Some or many of those numerous ingredients probably have causative force; i.e., some or many of the ingredients or parts of proof influence how proof works.
Some of those causative ingredients have or may have a logic or a conceptual structure.
But, if so, such logics or conceptual forms are sometimes, often, or always fuzzy or rough.
Moreover, the interactions among those frequently-fuzzy logics or forms are themselves sometimes, often, or always fuzzy or rough.
An observer can try to describe the fuzzy or rough logics or conceptual forms that seem to drive or may drive (to some extent) the process of proof in litigation.
An observer can perhaps also try to describe how those fuzzy or rough logics or conceptual forms interact -- or, if you prefer, collide.

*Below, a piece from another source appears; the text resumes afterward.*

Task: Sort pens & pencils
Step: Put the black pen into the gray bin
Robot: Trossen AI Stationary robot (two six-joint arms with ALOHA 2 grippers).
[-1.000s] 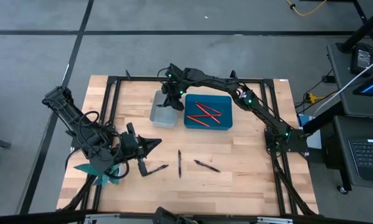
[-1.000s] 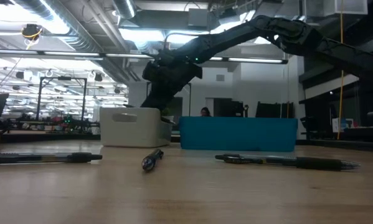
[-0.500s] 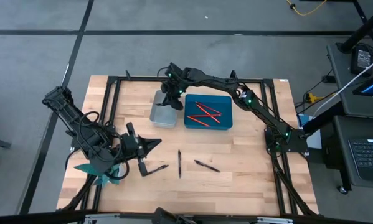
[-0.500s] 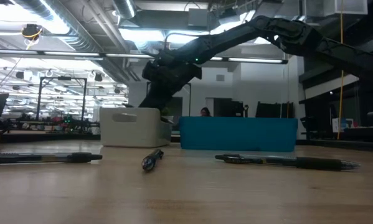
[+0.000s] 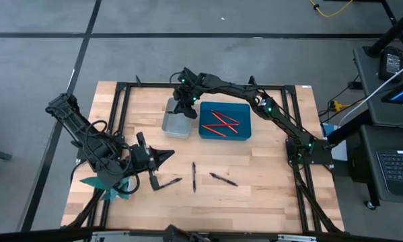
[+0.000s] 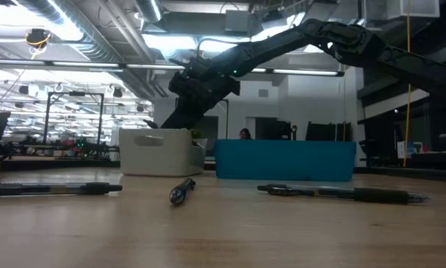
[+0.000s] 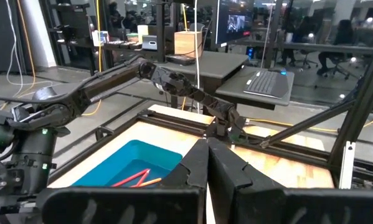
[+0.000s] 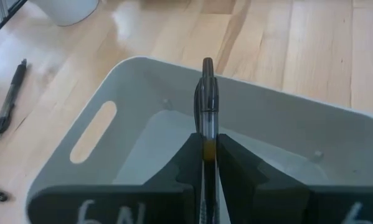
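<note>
Right hand [image 8: 206, 163] clamped on a black pen [image 8: 207, 106], centre frame in the right wrist view, directly above the grey bin [image 8: 111, 124]; pen's long axis points across the bin's opening. Left hand [image 5: 166, 156] closed, idle lower left, well apart.
</note>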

There are possible corollaries of the propositions or hypotheses that have been stated or hinted at above. There are also many questions. Perhaps I will deal with such corollaries and questions later. What you see above is very, very abstract. It is also very imprecise in an invidious sense -- i.e., it is a very imprecise, rough, and vague account of an imprecise process. But I am neither a logician nor a mathematician, and I have to start somewhere. I will try to start with simple description (of the ingredients of proof in the United States), if that is possible. Perhaps then my description can be made more systematic -- by other people if not by me. (But whether systematic description of the parts of proof and their interaction is possible remains to be seen.)
I fear that my project is too ambitious.